:: TO DO ::
Only lines holding the word "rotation" are needed; copy each of them from the material.

---------------

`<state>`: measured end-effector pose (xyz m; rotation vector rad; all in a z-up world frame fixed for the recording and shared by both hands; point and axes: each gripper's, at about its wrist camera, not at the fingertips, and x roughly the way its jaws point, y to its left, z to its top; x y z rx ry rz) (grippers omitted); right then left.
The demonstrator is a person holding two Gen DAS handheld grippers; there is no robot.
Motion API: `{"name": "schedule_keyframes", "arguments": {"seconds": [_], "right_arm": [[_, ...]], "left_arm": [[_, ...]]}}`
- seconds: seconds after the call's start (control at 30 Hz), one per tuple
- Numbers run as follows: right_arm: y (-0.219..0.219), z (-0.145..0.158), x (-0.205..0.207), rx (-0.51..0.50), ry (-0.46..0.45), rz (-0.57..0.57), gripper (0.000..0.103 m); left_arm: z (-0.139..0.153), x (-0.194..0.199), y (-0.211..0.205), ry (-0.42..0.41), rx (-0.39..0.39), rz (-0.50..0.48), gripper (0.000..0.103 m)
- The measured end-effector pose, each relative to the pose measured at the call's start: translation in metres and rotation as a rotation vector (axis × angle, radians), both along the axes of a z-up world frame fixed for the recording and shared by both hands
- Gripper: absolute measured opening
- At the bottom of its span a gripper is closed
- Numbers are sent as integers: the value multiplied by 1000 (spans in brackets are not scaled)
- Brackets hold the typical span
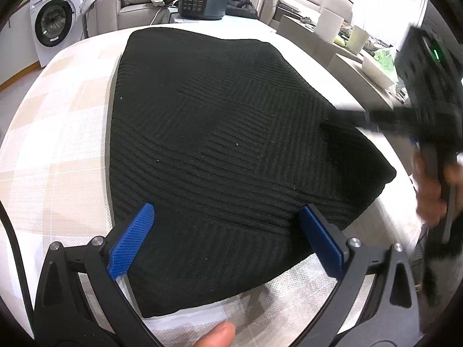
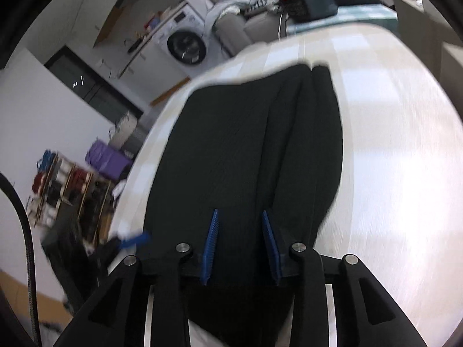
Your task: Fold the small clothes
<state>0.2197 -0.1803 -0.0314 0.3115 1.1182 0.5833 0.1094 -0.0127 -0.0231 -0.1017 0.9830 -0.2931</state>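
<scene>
Lying folded on the checked tablecloth [image 1: 58, 150] is a black ribbed knit [image 1: 220, 150], set near the middle of the table and reaching toward its near edge. The left gripper [image 1: 225, 231] is held over the knit's near part with its blue pads [image 1: 131, 240] spread wide; nothing is gripped. A fingertip [image 1: 217, 335] is seen at the bottom edge of that view.

Behind the knit, at the far end of the table, a black cooker [image 1: 202, 0] with a red display is placed. Beyond it a beige sofa [image 1: 139, 8] heaped with clothes is seen, and a washing machine [image 1: 55, 20] stands at the far left. White paper rolls [image 1: 330, 26] and clutter are seen at the right on a side surface.

In the left wrist view the right gripper [image 1: 356, 118] appears blurred at the right edge, its tip over the knit's right side, with a blurred hand [image 1: 434, 188] below it. In the right wrist view the right gripper [image 2: 240, 245] is shown with its pads partly apart and the knit [image 2: 246, 144] running between and under them; whether the pads press on the cloth cannot be told. Only this view shows the knit's layered folds at its right side, a shelf of coloured items [image 2: 69, 190] and a purple bag [image 2: 107, 156] on the floor. The left gripper's blue pad [image 2: 136, 238] is seen blurred at the lower left.
</scene>
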Motion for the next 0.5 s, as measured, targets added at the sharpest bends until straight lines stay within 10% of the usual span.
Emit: {"name": "schedule_keyframes", "arguments": {"seconds": [0.17, 0.23, 0.5], "right_arm": [[2, -7, -12, 53, 19, -12, 33], [8, 2, -14, 35, -31, -8, 9], [6, -5, -36, -57, -44, -42, 13]], "left_arm": [[-1, 0, 1, -2, 2, 1, 100], [0, 1, 1, 0, 0, 3, 100], [7, -11, 17, 7, -35, 39, 100]]}}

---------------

:: RESULT BELOW ::
`<state>`: measured end-effector pose (xyz m; rotation vector rad; all in a z-up world frame fixed for the recording and shared by both hands; point and axes: each gripper's, at about its wrist camera, not at the fingertips, and x roughly the way its jaws point, y to its left, z to its top; x y z rx ry rz) (grippers omitted); right then left.
- The measured end-effector pose, each relative to the pose measured at the call's start: translation in metres and rotation as a rotation vector (axis × angle, radians), both along the axes of a z-up world frame fixed for the recording and shared by both hands

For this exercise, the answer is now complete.